I’ve decided to put down some of my thoughts on living with diverticular disease.
Diverticular disease is one of those diseases which is unseen from the outside. People who suffer from it can seem perfectly fit and healthy from the outside. But they are often crippled with cramps, bloating and pain on the inside.
I was diagnosed in 2008. After being rushed into hospital literally doubled over in pain. Wexford General very quickly diagnosed the problem. I basically had an abscess about the size of a tennis ball on my colon. My father had something similar back in 2001. Dad was operated on to have it removed and spent months having treatment due to complications. Thanks to the magic of modern science I was able to just have a tube inserted to drain it!
Some of the following is taken from: http://digestive.niddk.nih.gov/ddiseases/pubs/diverticular/
What is diverticular disease?
Diverticular* disease affects the colon. The colon is part of the large intestine that removes waste from your body. Diverticular disease is made up of two conditions: diverticulosis and diverticulitis. Diverticulosis occurs when pouches, called diverticula, form in the colon. These pouches bulge out like weak spots in a tire. Diverticulitis occurs if the pouches become inflamed.

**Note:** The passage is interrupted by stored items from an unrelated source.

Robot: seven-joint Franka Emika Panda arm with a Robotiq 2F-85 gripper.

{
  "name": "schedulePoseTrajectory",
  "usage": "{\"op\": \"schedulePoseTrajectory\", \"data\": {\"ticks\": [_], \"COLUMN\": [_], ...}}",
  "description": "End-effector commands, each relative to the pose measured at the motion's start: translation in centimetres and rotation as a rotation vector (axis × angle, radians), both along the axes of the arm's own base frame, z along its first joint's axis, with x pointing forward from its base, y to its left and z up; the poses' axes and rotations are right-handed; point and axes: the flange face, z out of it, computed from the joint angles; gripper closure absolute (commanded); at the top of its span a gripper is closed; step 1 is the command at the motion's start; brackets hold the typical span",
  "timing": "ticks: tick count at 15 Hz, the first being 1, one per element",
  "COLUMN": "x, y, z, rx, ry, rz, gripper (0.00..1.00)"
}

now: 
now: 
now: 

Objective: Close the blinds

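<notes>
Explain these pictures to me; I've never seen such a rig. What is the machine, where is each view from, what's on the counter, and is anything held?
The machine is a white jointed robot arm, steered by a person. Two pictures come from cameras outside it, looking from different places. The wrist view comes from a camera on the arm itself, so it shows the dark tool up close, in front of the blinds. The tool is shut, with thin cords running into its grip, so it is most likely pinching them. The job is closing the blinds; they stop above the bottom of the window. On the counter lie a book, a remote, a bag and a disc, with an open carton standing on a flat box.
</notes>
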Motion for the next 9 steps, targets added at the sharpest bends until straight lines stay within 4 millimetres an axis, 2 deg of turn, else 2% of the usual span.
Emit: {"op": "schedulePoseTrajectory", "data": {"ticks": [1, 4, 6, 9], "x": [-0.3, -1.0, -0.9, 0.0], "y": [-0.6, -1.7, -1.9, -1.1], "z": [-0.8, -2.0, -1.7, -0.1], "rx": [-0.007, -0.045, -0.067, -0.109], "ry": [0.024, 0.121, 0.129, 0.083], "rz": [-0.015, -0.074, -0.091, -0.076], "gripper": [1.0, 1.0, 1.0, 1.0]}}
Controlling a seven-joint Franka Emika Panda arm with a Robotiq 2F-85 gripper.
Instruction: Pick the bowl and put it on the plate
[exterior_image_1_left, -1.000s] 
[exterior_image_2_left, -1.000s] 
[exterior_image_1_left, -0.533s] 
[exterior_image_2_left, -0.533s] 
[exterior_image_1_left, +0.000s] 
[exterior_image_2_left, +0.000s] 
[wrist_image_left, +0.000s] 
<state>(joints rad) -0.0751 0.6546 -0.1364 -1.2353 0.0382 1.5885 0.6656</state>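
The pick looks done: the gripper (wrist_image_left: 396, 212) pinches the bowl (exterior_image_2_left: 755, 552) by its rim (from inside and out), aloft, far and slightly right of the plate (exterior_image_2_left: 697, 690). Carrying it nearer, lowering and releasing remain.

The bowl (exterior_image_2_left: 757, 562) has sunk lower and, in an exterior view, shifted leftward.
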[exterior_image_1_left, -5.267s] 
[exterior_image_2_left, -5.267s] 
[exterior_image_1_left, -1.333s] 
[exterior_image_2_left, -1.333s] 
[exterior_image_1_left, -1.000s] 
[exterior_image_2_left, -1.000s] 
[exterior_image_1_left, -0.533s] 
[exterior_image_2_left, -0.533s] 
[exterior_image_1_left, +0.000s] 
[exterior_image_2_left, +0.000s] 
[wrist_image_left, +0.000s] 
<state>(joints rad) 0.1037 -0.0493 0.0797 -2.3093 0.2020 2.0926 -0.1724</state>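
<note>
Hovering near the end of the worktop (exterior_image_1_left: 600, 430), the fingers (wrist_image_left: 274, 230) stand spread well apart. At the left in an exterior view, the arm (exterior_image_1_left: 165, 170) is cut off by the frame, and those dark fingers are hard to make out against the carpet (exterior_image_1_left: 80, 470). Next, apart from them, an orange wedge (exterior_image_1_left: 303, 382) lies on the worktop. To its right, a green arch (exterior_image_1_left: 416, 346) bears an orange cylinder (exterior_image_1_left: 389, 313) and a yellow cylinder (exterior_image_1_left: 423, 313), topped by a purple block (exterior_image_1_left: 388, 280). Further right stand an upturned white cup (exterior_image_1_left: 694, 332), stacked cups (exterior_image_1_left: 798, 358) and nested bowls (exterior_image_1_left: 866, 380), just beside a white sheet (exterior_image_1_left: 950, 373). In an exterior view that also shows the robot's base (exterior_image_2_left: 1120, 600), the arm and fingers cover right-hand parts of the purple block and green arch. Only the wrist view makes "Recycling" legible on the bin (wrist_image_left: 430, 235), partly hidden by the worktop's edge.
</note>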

What causes diverticular disease?
Doctors are not sure what causes diverticular disease. Many think a diet low in fiber is the main cause. Fiber is a part of food that your body cannot digest. It is found in many fruits and vegetables. Fiber stays in the colon and absorbs water, which makes bowel movements easier to pass. Diets low in fiber may cause constipation, which occurs when stools are hard and difficult to pass. Constipation causes your muscles to strain when you pass stool. Straining may cause diverticula to form in the colon. If stool or bacteria get caught in the pouches, diverticulitis can occur.
Is diverticular disease serious?
Most people with the disease do not have serious problems, but some people have severe symptoms. Diverticulitis can attack suddenly and cause
- serious infections
- rips in the pouches
- fistula, which is a connection or passage between tissues or organs in the body that normally do not connect
- blockage in your digestive system
- an infection in which the colon ruptures causing stool to empty from the colon into the abdomen
What are the symptoms of diverticular disease?
The symptoms for diverticulosis and diverticulitis are different.
Diverticulosis. Many people don’t have symptoms, but some people have cramping, bloating, and constipation. Some people also have bleeding, inflammation, and fistulas. If you are bleeding, bright red blood will pass through your rectum. The rectum is the end of the colon that connects to the anus. The rectum and anus are part of the gastrointestinal tract, which is the passage that food goes through. Rectal bleeding is usually painless, but it can be dangerous. You should see a doctor right away.
Diverticulitis. People with diverticulitis can have many symptoms. Often pain is felt in the lower part of the abdomen. If you have diverticulitis, you may have fevers, feel sick to your stomach, vomit, or have a change in your bowel habits.
Who gets diverticular disease?
Many people get diverticular disease. Starting at age 40, the chance of getting it increases about every 10 years. About half of people between the ages of 60 and 80 have diverticular disease. Almost everyone over 80 has it.
The biggest issue I always have is managing a diet to keep it at bay. The recommendation is a high fibre diet. But with this you also have to take on lots of water otherwise constipation can kick in and create an attack. I’m not great on the water bit!
As some people who know me well will tell you, there are some foods I just won’t touch. Number one on the list is nuts! You just don’t digest them! Ground nuts and nut oils are OK. I also avoid seeds. Other food items I have discovered give me problems are black and white pudding, tomatoes, fatty meats and spicy foods. I’m not great at avoiding the last two, sometimes you just gotta live! Excess alcohol is also bad, no comment……………….. Stress and tiredness can also be factors in bringing on attacks.
So going back to the start of my story, the disease is not visible on the outside. Sufferers will attempt to live their lives as normal as possible. It simply becomes part of living. But every now and again it does mean shutting down, kicking back and basically relaxing for a few hours or sometimes days to let the body sort itself out.